A father looks at any child with the intuition that that little kid is the most precious kid in the world to a father who is much like himself. Older people of a certain age– the mothers, the fathers. If they are not, maybe they are those one would never describe as always being surrounded by beauty.

Brothers, sisters, cousins, mothers, fathers, children: all of us are sons and daughters. In this life, of our own mothers; in history, Eve’s children; in eternity, God’s own.

St. Joseph The Worker

“In Heaven, volunteers will be seated on couches, and others will cater to their wants and desires while the volunteers relax and enjoy themselves.”

Years ago, in the kitchen of a local church, I saw a poster that said something like that. Whoever wrote that didn’t understand volunteers! Volunteer work isn’t always a means to an end– more often, it’s an end in itself.

People want to be useful. People want to use their talents, skills, and resources effectively. We want our enthusiasm and good intentions channeled constructively.

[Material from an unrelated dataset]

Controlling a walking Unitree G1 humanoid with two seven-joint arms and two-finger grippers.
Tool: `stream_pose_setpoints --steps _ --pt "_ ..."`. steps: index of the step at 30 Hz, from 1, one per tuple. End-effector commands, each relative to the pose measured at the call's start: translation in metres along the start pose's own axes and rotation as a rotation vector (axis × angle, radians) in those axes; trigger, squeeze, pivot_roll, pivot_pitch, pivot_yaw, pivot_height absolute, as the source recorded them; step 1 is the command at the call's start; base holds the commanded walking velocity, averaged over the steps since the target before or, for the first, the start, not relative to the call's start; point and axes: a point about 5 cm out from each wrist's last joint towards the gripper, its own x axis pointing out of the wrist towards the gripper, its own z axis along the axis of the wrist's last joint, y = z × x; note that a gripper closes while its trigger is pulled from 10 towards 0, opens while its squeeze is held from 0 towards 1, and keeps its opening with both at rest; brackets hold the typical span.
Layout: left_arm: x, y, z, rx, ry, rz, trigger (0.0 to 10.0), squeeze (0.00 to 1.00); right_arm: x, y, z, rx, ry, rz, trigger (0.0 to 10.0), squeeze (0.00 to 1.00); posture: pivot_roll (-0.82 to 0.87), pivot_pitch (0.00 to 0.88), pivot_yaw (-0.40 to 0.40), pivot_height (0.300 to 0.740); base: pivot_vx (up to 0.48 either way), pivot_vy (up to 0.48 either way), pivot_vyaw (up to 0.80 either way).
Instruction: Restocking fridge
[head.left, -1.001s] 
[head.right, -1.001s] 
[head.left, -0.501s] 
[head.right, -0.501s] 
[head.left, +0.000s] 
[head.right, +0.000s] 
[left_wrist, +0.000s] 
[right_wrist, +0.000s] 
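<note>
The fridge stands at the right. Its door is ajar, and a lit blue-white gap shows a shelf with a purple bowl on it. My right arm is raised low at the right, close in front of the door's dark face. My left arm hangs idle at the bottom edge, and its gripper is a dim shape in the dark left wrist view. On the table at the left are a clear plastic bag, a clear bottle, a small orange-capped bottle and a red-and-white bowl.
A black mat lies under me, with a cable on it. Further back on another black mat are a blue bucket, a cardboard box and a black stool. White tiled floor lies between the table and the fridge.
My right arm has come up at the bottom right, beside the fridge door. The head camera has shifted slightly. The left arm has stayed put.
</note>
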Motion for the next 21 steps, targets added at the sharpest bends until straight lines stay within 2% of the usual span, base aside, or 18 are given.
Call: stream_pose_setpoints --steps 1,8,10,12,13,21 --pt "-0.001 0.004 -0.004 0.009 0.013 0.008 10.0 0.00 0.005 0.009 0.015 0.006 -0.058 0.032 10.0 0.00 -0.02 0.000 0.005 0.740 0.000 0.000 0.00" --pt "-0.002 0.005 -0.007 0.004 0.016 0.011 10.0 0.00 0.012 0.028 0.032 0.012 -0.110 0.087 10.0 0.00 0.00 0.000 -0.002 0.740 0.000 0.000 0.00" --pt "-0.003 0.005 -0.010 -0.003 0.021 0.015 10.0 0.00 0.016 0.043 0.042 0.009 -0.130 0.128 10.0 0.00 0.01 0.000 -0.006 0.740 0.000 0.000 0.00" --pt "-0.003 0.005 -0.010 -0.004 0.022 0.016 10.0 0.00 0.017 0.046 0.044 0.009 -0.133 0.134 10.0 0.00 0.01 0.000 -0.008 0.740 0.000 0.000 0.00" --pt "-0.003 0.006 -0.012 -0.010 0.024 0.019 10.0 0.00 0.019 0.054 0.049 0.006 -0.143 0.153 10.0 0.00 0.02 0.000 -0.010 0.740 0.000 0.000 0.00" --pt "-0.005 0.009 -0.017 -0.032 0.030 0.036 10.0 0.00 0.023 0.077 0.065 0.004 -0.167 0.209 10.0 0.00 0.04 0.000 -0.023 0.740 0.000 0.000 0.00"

“Enter through the narrow door,” Jesus said. I think He was referring to the small, simple door used by servants who are in a place to work there. Family and guests have the nice door. The servant just needs to get inside and get busy.

Not everybody wants to use that door. Not everybody wants to be defined by their actions, but if someone honestly endeavors to do his best, he has the consolation of knowing he’s done what has been so often encouraged by Therese of Lisieux, John a Kempis, and countless others of all walks of life.

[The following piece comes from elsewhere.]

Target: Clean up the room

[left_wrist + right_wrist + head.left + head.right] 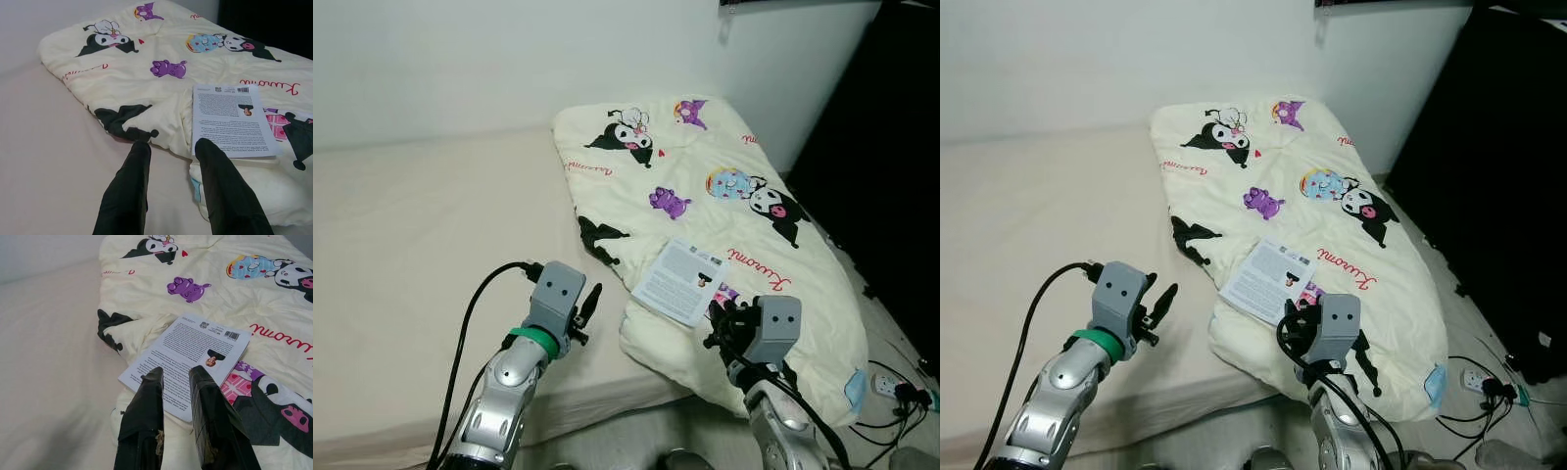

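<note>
Left eye view: bed [401,225] w/ beige sheet is filling the left half. Cream cartoon-print quilt [705,186] is lying folded along the bed's right side, near edge overhanging the mattress. White book [681,279], back cover up, is resting on the quilt near its front edge. Left end effector [591,299] is hovering over bare sheet just left of the quilt; right end effector [719,318] is sitting at the quilt's front edge, just below the book. White power strip [886,385] w/ cables is lying on the floor at far right.

Right eye view: same layout. Blue face mask [1435,384] is showing at the quilt's lower right corner, by the floor.

Left wrist view: left fingers [128,191] are standing apart, released, nothing between them, aimed at the quilt edge; book beyond the one finger.

Right wrist view: right fingers [146,418] are sitting slightly parted, released, tips over the book's near edge; contact w/ the cover: cannot tell.

No containers in view.
</note>
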Tool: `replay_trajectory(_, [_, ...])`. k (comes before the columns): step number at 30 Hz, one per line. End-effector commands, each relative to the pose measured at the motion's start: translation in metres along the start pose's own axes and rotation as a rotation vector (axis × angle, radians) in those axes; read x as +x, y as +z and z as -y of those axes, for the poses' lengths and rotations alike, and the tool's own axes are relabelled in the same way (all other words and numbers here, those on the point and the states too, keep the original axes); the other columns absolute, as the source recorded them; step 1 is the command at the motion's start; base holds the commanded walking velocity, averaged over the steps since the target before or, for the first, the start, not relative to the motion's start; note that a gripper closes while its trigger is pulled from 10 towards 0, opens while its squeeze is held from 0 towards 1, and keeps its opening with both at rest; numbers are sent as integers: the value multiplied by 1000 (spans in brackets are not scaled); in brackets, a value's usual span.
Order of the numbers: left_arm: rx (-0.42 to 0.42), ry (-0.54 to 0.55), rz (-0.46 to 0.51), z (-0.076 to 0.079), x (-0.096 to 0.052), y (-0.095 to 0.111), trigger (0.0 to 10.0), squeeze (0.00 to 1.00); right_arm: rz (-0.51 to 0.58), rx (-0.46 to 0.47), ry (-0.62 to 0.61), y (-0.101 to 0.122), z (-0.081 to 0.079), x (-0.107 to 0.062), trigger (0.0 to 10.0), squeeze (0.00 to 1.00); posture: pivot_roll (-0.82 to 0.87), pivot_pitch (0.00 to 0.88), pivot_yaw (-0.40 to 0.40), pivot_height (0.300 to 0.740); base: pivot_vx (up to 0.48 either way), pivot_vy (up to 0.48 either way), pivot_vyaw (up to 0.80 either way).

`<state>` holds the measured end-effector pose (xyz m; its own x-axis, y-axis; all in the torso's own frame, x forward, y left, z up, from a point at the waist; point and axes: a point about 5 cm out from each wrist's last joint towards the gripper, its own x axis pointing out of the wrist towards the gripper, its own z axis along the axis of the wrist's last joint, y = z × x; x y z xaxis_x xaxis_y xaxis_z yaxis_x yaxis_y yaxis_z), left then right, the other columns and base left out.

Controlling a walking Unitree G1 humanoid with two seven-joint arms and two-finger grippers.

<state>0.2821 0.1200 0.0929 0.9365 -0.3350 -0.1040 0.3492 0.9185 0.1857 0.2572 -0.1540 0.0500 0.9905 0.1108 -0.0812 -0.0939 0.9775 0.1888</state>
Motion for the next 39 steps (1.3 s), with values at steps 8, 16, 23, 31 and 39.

The Feast of St. Joseph The Worker is still new to the Catholic Church. A Catholic is long used to hearing how Christmas and Easter are versions of pagan holidays, so to see the church conspicuously take that exact approach to May Day is heartwarming.

St. Joseph was a carpenter, and a family man. When angels appeared in his dreams and told him what was really happening with Mary, he accepted it and worked with it. He took a clear look at the circumstances of his life and accepted them as the tools he would work with: a wife, pregnant with a baby he did not father. That they were his responsibility was the demanding work of his life. He had to get his family to Bethlehem for the census. When the life of the child Jesus was threatened, he kept them safe. That was the work of his life, along with carpentry.

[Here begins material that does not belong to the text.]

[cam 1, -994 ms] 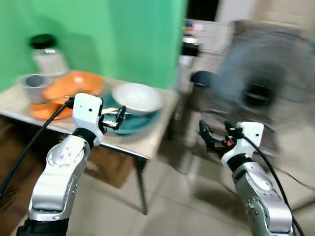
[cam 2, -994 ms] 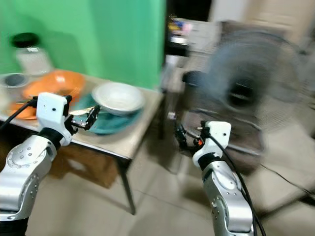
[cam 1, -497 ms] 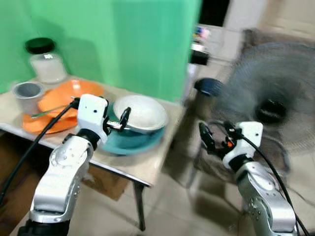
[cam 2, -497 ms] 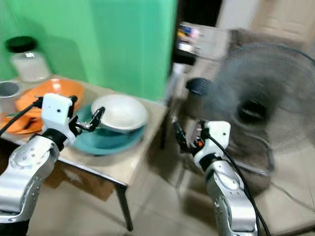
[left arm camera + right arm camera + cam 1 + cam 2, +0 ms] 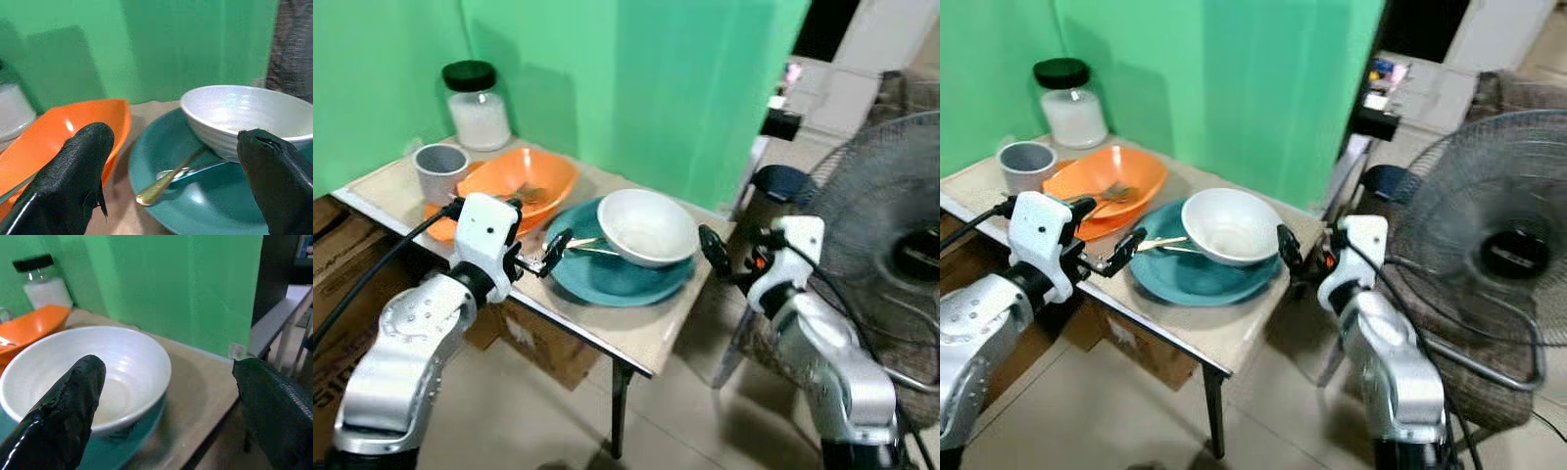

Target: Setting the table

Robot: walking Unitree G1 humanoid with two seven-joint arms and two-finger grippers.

Most every type of social cause is welcome at a May Day parade. People understand that labor is work, and every type of constructive social and political activity is work. Social justice is ongoing hard work.

“Labor” is toil. The unfortunate get sentenced to years of hard labor. “Work” is the constructive use of one’s time.

Much of life can be labor. One can work at a job he has no love for, that he must have to obtain the necessary means of shelter and sustenance. In that everyday struggle, one has the opportunity to work at one’s character.

Pope Francis recently described the “concrete, humble, lowly service” of St. Joseph. I read that as a splash of cold water in the face, because so much of my workplace work is of a concrete, humble, lowly nature. In the context of the economy and the workplace, it’s often nothing more than toil.

But life is complicated, and the story of how I wound up doing what I’ve so long done is a long story.

Life includes the option that one can make of one’s life what he will. My job in this work, with my jobs, with all my activities, is to somehow interpret all the circumstances and responsibilities in the most enlightened manner possible, so that I see the drudgery of life not as mere drudgery, but as opportunities to put my highest values– compassion, honesty, empathy, justice, fair play– uniquely and creatively into practice, and so transform the drudgery into positive, rewarding work.

We all come into this world through that narrow door, and in all the labor and work we do, we continually work on being better people and building a better world, even if it has to be one menial, otherwise pointless, task at a time.